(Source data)
■ ■ ■ ■
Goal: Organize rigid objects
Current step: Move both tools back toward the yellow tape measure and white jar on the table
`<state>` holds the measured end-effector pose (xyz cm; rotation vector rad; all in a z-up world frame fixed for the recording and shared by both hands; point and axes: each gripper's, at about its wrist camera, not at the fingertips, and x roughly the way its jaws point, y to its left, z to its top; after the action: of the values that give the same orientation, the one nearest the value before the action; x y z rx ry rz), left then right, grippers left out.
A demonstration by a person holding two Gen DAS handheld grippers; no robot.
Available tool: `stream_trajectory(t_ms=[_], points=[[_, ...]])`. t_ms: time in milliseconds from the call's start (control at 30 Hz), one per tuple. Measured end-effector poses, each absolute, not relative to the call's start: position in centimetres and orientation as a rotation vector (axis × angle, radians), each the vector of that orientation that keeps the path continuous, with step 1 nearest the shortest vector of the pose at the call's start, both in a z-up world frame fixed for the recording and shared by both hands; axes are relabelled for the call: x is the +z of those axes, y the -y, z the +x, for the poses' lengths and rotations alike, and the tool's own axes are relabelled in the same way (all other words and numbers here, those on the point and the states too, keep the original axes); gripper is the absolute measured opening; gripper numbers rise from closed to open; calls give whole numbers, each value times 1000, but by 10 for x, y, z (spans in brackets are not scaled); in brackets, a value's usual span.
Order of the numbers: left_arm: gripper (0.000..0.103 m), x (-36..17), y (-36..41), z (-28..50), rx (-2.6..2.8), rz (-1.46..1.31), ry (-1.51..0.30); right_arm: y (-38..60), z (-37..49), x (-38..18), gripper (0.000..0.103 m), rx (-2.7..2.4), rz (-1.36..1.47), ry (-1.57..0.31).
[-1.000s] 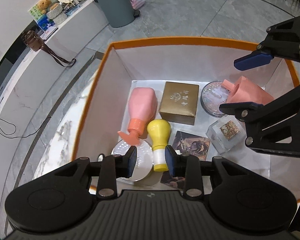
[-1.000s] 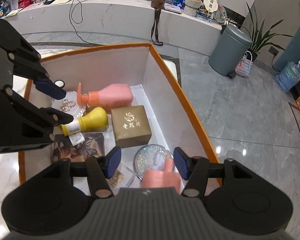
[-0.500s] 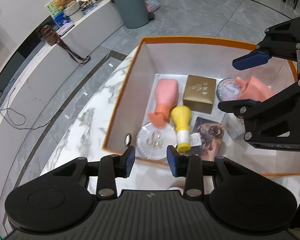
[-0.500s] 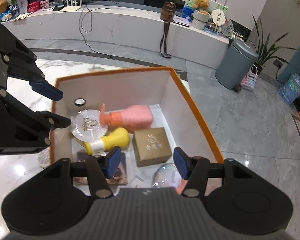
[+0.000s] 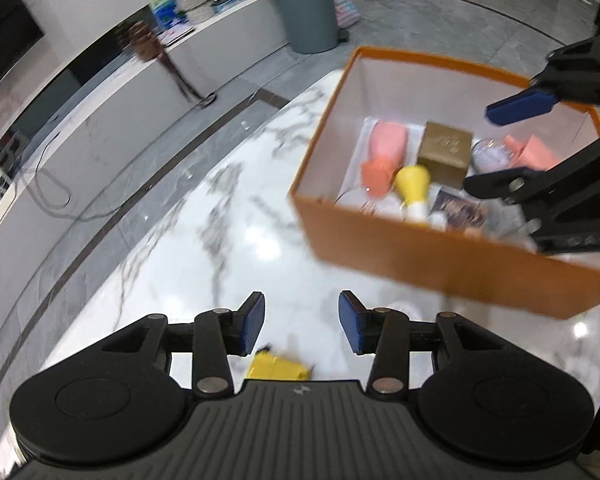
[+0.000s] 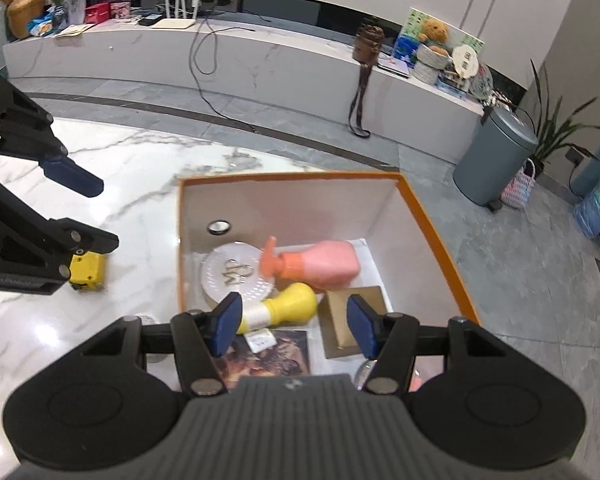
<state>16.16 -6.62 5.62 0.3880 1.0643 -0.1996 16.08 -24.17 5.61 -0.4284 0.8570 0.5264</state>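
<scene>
My left tool (image 5: 300,322) has just been opening, empty, above the yellow block (image 5: 278,368) on the worktop (image 5: 188,248); my right tool (image 6: 294,322) hangs apart over the orange box (image 6: 436,220); next, lower and clamp the block.

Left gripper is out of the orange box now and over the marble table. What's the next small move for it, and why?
Probably lower the left gripper toward the small yellow object on the marble table and straddle it. Its jaws have just been opening and hold nothing, the object lies outside the orange box just below them, and the other items are already boxed.
</scene>
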Motion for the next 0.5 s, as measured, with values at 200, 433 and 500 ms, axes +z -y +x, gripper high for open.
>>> stream_trajectory(t_ms=[200,433,500], points=[[52,33,35,129,-126,332,-1057,228,139,57,58,584,-459,-830],[60,15,11,99,-106,220,-1022,224,110,64,58,645,-452,-753],[64,12,5,93,-107,205,-995,224,101,63,58,665,-448,-734]])
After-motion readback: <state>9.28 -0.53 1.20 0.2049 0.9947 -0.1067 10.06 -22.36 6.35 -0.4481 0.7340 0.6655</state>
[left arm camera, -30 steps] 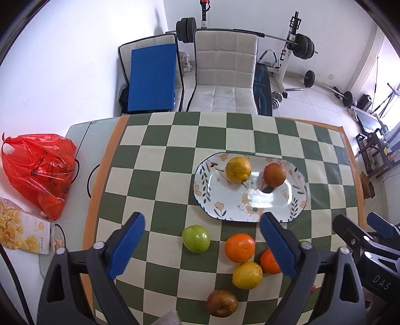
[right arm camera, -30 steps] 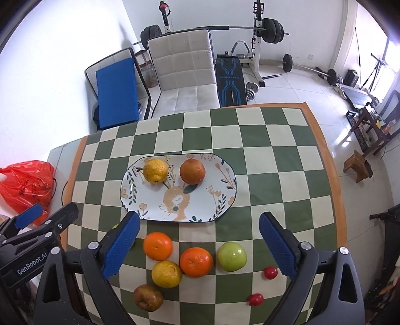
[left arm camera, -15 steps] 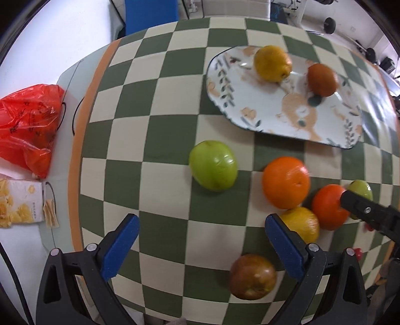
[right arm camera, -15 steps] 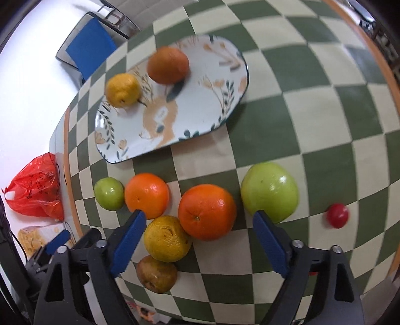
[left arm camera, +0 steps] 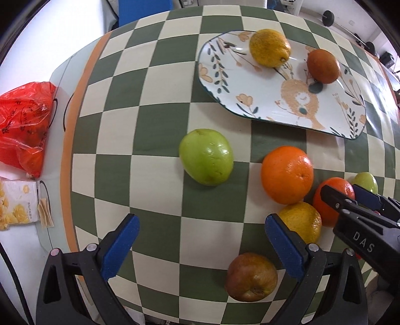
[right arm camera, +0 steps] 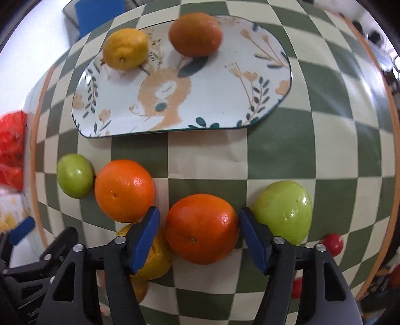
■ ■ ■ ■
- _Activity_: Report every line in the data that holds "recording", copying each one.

- _Written reply_:
`<state>` holds the measured end-effector pose (xyz cm; rotation vector rad; all in a z-up world frame fixed for the recording and shared by both hands; point and axes: each gripper's, at about its wrist camera, not at the fingertips, and x roughly the way its jaws point, y to its left, z to its top; after the action: of the values that give the same orientation, the one nearest the value before the action; x y z rx ry rz), left then right, grippers left out.
Available tool: `stream_trajectory(t_ms=[_], points=[[_, ...]])`. t_ms: time in milliseconds from the call's start (control at 30 Hz), one per tuple. Measured end-effector poses, each absolute, not relative to the call's start: position in centimetres and orientation as a rotation vector (axis × angle, radians), each the vector of that orientation that keeps the path continuous, with step 1 nearest the shortest vector of the pose at the call's start, both in a z-up world frame fixed for the recording and shared by both hands; axes are relabelled for the call: x is the +z of those axes, y the -y, z the +x, for the poses' lengths and rotations alike, and the tool's own axes are relabelled in the same way (all other words and numbers here, those on the point and the states too, keep the original axes); gripper is the absolute measured opening; gripper numbers rise from closed to open; calls give whole numbers, each value times 1000, but by 10 for x, y, z (spans in brackets are not scaled); in brackets, a value's usual span.

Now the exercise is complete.